If there might be rows in the sales tabel without matching rows in the
comm table, then the LEFT JOIN will retain those rows, with NULL for all
values from the comm table (just as in Ian's original query) - but the
WHERE clause will throw them out after all, since it attempts to compare
NULL to the result of a subquery - and a comparison that involves NULL
can never evaluate to True.
Of course, since Ian didn't post anything to test it with, we don't know
if there can be any sales without commission in his database. :-)
--
Hugo Kornelis, SQL Server MVP|||Hugo Kornelis wrote:
> If every row in the sales table has at least one matching row in the
> comm table, then it will work either way - but in that case, I see no
> reason to use the LEFT JOIN instead of an INNER JOIN.
> If there might be rows in the sales tabel without matching rows in the
> comm table, then the LEFT JOIN will retain those rows, with NULL for all
> values from the comm table (just as in Ian's original query) - but the
> WHERE clause will throw them out after all, since it attempts to compare
> NULL to the result of a subquery - and a comparison that involves NULL
> can never evaluate to True.
> Of course, since Ian didn't post anything to test it with, we don't know
> if there can be any sales without commission in his database. :-)
>
Doh! I see what you're talking about now... You're right, that belongs
in the join...
Tracy McKibben
MCDBA
http://www.realsqlguy.com|||There can indeed be sales without commissions. This is the easy part to
deal with. What has caused me a nightmare with this query is that the
commission is calculated depending on the discount. But the commission can
be different for the product, product family or the client in question. AND
it is applied in ranges, so a discount of 5% will earn 10% commission but a
discount of 15% will earn 3% and so on.
There is a simple order of priority to the above.
Thus for each line there are lots of possible commissions which could apply
(or none) but only the first should be selected, hence my solution of
select field1, field2, field3,
(select top 1 commission from comm table where xxxxxxx order by
zzzz,yyy,xxx)
but maybe I have to take another look at using a join.

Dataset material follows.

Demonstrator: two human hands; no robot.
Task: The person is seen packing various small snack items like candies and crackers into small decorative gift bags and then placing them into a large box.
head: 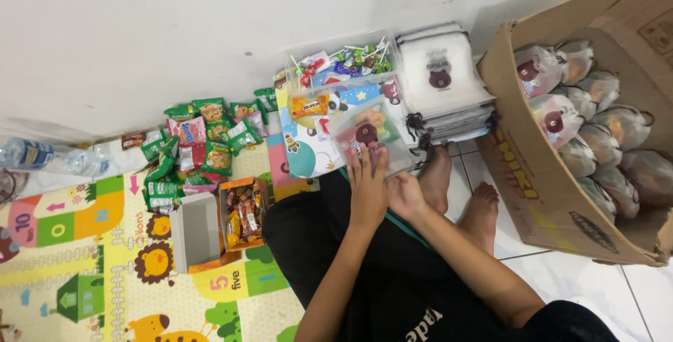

Ian|||Unfortunatly I already tried that route. I can't use the min() function
because there is no row which will have a min value. The order of the
subselect will be by family, productid and client ref, meaning I don't have
a numeric or alphanumeric value which will be the lowest.
I can order the subselect so that the value I am after is the top row but
can't then pick it for the join.
I think my solution will be to subselect an index value from the comms
table and use that for the left join.
Thanks
Ian|||Well I've managed an improvement, but its not great. I was unable to use
either your suggestion or Tracy's as they both relied on min() to select a
row, which doesn't work in my case. The only was I see to select the
commision row I want is to order the select result and select top 1
As it happens the comm table contains an index and I so I do
select field1, field2, field3,
(select top 1 indexfield from comm where xxx order by aaa,bbb,ccc) as
index
which I save as a view
and I then have another view which does
select * from view1 left join comm on view1.index=comm.index
It runs about 3-4 times faster but is still slow due to the above select
top 1.
Not sure there is really a better way to achieve what I'm trying to do.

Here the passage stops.